[[ Data listing, beginning ]]

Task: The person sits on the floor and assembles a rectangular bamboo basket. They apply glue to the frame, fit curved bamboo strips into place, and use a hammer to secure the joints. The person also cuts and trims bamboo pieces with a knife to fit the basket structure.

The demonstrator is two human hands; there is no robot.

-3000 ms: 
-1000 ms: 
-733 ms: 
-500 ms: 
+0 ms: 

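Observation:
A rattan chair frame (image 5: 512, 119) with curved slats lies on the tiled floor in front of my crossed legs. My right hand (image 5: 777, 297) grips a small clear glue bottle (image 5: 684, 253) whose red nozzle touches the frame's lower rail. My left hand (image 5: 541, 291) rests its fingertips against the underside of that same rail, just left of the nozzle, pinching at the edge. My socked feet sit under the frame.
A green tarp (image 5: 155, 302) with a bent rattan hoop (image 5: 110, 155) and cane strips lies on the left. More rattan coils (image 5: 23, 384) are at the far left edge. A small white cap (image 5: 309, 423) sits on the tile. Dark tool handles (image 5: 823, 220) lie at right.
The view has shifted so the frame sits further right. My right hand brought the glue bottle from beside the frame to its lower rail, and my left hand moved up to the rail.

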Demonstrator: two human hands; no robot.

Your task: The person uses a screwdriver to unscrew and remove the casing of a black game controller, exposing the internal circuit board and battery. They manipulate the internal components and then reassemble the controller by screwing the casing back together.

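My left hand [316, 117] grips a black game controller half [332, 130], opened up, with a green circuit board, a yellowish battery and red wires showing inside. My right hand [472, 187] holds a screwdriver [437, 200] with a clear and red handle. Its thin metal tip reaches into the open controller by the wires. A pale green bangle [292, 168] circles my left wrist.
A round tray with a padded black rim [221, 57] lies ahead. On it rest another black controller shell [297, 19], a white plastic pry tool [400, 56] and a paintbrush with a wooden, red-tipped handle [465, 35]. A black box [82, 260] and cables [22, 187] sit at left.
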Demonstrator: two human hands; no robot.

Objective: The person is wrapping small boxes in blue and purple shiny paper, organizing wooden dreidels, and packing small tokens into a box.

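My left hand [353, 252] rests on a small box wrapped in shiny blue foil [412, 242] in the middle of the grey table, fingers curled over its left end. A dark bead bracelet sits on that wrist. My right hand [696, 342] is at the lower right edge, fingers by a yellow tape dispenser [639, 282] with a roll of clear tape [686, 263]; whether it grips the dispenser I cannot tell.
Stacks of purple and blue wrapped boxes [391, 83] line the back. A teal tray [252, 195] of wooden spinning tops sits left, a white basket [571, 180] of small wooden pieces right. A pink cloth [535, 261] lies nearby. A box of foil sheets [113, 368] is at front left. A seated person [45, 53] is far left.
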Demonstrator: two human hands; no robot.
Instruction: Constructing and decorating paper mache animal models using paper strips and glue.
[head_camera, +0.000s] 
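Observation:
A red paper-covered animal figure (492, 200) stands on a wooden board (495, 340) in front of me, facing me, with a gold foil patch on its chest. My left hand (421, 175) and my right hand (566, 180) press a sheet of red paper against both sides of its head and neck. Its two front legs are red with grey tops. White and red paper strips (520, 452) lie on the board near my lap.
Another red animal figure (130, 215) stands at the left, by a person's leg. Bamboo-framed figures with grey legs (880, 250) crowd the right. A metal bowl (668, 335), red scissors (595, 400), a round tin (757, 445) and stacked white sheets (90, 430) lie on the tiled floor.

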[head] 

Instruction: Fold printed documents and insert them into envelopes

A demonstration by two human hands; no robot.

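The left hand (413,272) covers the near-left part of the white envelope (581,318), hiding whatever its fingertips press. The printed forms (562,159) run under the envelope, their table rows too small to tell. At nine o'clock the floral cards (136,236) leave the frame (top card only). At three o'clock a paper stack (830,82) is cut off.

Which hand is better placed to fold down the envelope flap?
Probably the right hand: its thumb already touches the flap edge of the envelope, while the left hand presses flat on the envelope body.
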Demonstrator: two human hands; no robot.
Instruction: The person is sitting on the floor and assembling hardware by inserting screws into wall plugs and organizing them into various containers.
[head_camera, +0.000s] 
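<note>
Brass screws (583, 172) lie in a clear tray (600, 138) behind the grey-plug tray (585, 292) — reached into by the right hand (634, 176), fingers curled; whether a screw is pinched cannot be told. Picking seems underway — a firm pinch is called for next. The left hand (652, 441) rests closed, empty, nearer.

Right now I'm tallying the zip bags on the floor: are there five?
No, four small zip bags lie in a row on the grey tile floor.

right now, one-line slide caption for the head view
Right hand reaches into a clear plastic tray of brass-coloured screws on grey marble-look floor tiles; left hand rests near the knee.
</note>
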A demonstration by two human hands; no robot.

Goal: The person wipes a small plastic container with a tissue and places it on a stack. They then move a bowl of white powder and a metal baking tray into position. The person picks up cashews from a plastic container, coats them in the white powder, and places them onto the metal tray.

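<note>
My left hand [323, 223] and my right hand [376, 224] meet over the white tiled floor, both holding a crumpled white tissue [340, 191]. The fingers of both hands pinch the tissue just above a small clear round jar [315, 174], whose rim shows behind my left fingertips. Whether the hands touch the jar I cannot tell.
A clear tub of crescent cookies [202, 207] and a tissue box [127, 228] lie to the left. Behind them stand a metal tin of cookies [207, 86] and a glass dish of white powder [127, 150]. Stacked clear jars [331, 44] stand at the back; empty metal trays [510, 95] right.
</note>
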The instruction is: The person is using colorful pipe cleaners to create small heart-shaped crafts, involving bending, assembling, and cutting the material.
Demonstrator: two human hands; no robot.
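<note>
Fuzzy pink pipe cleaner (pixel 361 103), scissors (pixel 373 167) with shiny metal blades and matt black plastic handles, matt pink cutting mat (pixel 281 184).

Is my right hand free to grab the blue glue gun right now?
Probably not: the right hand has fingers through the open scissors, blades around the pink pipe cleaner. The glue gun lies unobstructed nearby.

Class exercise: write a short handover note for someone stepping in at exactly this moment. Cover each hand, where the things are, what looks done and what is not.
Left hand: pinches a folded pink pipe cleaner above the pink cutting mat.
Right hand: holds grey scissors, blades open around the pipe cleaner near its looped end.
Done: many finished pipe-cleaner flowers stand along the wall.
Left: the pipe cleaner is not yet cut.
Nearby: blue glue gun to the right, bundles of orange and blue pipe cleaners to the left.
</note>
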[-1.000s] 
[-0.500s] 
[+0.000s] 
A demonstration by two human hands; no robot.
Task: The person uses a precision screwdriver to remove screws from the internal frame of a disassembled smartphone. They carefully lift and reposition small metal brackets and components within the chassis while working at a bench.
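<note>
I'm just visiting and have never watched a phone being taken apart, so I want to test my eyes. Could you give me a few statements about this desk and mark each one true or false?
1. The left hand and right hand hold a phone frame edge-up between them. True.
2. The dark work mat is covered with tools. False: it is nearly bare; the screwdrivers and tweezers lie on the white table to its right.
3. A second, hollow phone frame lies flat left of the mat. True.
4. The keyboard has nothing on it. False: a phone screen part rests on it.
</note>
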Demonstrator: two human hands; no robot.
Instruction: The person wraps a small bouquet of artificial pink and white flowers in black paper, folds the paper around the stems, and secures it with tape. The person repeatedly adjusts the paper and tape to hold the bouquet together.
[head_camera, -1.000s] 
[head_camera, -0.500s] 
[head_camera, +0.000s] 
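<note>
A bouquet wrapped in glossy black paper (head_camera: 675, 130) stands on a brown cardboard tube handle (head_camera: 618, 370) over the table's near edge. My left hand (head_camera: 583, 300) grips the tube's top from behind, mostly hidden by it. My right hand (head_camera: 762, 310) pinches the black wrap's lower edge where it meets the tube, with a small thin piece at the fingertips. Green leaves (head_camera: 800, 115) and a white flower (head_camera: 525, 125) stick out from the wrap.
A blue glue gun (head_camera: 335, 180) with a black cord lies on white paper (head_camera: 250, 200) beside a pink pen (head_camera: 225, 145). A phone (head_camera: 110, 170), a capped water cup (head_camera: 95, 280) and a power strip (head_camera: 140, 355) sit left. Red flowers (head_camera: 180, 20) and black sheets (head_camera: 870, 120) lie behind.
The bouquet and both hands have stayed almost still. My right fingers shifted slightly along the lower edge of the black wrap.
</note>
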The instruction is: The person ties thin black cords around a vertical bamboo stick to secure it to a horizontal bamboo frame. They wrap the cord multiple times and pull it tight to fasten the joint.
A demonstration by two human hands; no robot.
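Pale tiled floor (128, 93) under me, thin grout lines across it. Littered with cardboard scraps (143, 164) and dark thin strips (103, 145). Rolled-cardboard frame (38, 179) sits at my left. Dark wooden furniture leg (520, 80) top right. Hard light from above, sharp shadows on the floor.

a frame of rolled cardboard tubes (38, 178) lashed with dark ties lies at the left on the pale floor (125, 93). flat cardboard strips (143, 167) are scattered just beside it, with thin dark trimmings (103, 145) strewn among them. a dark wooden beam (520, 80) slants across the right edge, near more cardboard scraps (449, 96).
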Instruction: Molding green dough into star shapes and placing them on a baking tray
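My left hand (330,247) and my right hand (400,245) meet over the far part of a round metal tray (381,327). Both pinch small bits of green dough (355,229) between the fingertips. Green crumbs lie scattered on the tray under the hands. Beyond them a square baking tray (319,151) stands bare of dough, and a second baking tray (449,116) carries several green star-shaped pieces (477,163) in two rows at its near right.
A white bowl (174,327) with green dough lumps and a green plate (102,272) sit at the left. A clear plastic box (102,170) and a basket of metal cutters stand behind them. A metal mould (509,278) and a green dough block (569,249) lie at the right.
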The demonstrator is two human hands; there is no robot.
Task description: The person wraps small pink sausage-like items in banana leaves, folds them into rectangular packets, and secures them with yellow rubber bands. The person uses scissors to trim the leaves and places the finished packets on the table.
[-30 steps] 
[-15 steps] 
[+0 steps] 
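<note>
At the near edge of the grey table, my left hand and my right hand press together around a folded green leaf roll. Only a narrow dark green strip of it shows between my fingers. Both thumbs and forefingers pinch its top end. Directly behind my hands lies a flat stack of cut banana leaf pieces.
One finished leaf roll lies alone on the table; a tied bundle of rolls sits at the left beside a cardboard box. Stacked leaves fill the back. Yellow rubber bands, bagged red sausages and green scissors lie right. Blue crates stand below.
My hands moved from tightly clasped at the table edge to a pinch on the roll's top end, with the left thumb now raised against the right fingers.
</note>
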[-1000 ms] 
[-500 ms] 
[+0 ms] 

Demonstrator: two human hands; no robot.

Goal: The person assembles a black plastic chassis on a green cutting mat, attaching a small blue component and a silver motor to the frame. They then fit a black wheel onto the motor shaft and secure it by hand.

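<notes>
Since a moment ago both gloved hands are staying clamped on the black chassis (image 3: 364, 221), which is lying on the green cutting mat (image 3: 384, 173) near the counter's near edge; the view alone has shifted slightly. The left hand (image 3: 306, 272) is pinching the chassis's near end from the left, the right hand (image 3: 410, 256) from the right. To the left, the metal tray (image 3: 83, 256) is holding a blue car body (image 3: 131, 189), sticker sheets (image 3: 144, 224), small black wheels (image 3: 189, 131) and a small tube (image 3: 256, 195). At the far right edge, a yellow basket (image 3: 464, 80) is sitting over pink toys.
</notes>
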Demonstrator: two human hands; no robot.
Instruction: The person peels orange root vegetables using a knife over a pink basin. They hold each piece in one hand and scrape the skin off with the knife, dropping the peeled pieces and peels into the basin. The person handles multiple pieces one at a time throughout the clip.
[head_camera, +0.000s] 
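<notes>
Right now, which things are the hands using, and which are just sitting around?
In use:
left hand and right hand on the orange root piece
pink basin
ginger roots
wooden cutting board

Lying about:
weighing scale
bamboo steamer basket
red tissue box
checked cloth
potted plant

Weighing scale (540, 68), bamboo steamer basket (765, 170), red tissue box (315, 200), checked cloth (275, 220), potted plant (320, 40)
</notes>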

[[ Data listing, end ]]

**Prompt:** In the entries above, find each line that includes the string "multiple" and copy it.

**Answer area:**
The instruction is: The person ties thin black cords around a vertical bamboo stick to secure it to a horizontal bamboo frame. They wrap the cord multiple times and pull it tight to fasten the joint.
Instruction: The person peels orange root vegetables using a knife over a pink basin. They hold each piece in one hand and scrape the skin off with the knife, dropping the peeled pieces and peels into the basin. The person handles multiple pieces one at a time throughout the clip.

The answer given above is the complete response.